Deby meraup wajahnya sendiri. Nadine seolah-olah selalu menang dalam beradu pendapat. "Terserah kau saja."

"Deby, kau lihat ekspresinya tadi selepas keluar dari ruangan itu?"

Deby menggeleng kuat-kuat. Matanya berkelebat memandang luar ruangan Nadine. Berusaha mendapati Candara, namun gagal. Rachel melakukan hal yang sama. Mengikuti gerakan Deby, mencari-cari orang yang bahkan ia 'tak tahu rupanya.

"Jangan mencarinya sekarang. Kurasa ia sudah pulang."

"Memang kali ini raut apa yang ia tunjukkan?" tanya Rachel.

Nadine memandang Rachel sejenak. Mencari kalimat yang pas. Nadine menggumam sejenak. Sementara mata Rachel 'tak lepas dari Nadine. Deby menemukan situasi aneh yang 'tak mengenakkan suasana hatinya. Deby menyenggol lengan Nadine, membuat wanita disebelahnya ikut terkaget.

"Wajahnya penuh sedih," ujar Nadine lirih.

"Mungkin Tuan Lorne mengusirnya," celetuk Deby.

"Atau mungkin Tuan Shane."

"Ah, tidak mungkin bossy kita yang satu itu mengusir Candara."

"Mungkin Candara tidak mendapatkan posisinya, jadi ia terlihat sedih."

"Menurutmu mengapa Ferdy dipecat?"

"Dipecat?" tanya Rachel tiba-tiba.

Nadine mengangguk cepat. Deby memalingkan wajahnya dari tatapan Rachel. Ia sibuk mencari hal-hal yang bisa mengalihkan pikirannya.

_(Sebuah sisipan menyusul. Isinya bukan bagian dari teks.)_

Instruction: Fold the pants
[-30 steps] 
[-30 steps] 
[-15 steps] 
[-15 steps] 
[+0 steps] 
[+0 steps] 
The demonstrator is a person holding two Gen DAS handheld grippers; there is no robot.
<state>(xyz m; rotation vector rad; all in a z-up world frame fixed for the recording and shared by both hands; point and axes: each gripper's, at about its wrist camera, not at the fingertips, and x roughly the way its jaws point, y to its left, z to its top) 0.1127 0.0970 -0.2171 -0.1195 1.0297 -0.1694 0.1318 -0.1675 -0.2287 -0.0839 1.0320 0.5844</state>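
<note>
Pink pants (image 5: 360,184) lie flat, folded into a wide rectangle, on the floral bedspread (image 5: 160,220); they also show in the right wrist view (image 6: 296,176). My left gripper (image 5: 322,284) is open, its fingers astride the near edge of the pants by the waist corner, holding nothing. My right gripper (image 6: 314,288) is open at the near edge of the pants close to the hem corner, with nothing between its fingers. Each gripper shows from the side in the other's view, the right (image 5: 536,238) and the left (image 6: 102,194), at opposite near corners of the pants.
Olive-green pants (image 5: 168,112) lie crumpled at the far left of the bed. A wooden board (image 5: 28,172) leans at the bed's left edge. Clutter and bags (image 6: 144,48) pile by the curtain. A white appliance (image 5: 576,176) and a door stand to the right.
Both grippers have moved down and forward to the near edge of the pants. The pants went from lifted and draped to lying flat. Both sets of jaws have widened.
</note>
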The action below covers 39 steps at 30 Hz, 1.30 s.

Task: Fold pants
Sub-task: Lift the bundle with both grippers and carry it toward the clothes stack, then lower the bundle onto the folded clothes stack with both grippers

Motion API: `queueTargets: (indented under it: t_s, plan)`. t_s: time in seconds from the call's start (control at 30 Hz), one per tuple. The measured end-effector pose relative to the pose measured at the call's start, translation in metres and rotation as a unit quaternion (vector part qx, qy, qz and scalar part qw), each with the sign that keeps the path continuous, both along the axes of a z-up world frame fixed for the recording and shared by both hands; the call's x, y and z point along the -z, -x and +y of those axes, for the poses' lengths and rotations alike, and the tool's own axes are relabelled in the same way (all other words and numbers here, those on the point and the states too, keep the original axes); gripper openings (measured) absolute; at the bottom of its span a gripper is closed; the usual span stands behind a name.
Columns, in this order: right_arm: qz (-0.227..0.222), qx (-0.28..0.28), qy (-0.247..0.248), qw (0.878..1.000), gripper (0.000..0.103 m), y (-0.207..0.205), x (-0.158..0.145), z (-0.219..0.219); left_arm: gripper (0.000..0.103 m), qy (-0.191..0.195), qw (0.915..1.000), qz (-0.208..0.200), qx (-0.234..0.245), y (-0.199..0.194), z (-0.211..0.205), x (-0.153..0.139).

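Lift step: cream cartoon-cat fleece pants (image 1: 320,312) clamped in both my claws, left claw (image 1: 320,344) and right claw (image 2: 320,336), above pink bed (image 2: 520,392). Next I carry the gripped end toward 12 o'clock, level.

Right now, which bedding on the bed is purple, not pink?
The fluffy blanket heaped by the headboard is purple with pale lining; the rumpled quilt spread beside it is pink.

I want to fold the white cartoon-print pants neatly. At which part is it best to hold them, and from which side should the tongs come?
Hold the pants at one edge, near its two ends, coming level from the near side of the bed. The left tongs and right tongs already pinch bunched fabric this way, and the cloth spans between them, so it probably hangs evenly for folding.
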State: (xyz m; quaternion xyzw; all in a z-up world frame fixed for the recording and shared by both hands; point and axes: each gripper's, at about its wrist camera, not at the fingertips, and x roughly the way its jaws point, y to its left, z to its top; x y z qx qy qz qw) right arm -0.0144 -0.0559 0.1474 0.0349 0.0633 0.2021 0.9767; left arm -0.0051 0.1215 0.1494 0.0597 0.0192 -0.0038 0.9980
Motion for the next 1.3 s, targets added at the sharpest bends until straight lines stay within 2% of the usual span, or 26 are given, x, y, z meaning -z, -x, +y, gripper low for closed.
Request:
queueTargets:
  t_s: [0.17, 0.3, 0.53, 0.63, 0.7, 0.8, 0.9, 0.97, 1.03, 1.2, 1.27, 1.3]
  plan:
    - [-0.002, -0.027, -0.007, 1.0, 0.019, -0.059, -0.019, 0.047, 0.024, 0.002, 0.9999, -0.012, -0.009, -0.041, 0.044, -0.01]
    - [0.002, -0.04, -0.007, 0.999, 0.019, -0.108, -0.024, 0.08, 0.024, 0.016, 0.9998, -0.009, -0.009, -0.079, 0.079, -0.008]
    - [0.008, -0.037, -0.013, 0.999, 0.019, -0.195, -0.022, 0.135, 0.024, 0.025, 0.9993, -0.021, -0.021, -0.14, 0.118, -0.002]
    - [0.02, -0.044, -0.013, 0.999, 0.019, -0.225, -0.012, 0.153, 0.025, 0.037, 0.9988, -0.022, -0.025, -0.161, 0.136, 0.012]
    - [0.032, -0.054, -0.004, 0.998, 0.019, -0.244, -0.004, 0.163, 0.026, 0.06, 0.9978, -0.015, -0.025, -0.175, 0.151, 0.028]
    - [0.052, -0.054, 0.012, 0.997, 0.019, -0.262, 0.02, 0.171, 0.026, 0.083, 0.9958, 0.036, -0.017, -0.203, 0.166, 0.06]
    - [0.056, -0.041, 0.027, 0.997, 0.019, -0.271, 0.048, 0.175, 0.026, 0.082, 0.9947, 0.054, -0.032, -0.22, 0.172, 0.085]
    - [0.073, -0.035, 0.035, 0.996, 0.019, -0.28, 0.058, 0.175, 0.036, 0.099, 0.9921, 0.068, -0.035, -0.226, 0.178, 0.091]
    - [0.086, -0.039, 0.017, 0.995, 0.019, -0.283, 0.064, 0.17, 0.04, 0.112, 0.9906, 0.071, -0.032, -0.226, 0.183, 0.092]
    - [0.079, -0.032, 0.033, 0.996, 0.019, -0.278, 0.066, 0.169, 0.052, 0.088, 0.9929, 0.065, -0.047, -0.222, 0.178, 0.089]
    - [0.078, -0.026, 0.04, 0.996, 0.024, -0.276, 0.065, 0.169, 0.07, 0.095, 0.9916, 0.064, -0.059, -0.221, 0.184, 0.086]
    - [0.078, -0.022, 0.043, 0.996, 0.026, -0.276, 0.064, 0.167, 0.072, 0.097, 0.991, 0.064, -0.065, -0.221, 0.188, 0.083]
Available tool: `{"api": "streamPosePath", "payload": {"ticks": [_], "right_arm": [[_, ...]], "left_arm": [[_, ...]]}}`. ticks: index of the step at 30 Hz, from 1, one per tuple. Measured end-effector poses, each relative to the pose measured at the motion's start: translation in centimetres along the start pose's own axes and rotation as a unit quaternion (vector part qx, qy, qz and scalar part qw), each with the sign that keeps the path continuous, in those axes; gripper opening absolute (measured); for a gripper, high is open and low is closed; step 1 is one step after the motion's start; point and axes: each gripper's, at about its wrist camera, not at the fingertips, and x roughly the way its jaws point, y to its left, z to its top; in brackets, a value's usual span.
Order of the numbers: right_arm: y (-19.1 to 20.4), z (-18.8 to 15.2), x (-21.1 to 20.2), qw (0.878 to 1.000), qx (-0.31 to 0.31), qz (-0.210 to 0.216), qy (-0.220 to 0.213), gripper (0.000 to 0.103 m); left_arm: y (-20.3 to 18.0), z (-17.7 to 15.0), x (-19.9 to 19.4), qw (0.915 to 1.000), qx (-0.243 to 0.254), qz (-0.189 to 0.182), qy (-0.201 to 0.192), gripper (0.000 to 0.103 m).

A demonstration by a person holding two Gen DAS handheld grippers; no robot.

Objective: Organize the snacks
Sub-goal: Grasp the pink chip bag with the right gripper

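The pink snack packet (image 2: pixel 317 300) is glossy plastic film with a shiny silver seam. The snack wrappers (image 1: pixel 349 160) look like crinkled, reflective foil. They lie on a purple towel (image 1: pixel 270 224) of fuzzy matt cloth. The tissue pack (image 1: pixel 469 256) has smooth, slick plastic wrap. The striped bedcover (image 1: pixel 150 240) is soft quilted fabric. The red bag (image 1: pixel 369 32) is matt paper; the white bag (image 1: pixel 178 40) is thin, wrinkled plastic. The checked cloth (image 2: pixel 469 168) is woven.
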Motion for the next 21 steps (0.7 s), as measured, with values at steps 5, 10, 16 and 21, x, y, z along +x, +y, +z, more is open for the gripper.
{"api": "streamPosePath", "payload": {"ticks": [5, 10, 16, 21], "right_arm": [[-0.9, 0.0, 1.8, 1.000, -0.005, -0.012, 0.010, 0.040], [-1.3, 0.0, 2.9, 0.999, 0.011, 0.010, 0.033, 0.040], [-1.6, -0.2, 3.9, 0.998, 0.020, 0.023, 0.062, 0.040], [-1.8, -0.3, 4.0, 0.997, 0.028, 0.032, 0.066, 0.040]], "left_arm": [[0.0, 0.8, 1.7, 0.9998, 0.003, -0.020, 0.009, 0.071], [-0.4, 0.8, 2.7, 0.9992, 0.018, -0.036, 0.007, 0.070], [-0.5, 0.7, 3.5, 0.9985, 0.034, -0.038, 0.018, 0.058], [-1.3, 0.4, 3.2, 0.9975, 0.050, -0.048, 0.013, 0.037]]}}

"Shane bersungguh-sungguh?" gumam Rachel. Namun tidak ada yang memperhatikan gumaman Rachel.

"Ferdy dipecat, menurutku sudah pasti Candara mendapatkan posisinya."

"Mungkin Lorne hanya tidak menyukai wanita itu," lirih Rachel.

"Hei, Nona Groots," ujar Deby mendadak. Rachel mengarahkan pandangannya pada Deby. Menemukan kegelisahan pada nada gadis itu. "Mengapa kau begitu menyimak pembicaraan tentang Candara ini?"

Rachel terkesiap mendengar pertanyaan sederhana dari Deby. Ia tertangkap. Ia tahu ia memang gelisah. Rachel memijat ujung pelipisnya, memejamkan mata; menghempaskan beberapa tarikan napas. Rachel mengerucutkan bibirnya, menyadari 'tak bisa menghindar dari kejahilan dua wanita yang sangat dekat dengan Lorne juga Shane.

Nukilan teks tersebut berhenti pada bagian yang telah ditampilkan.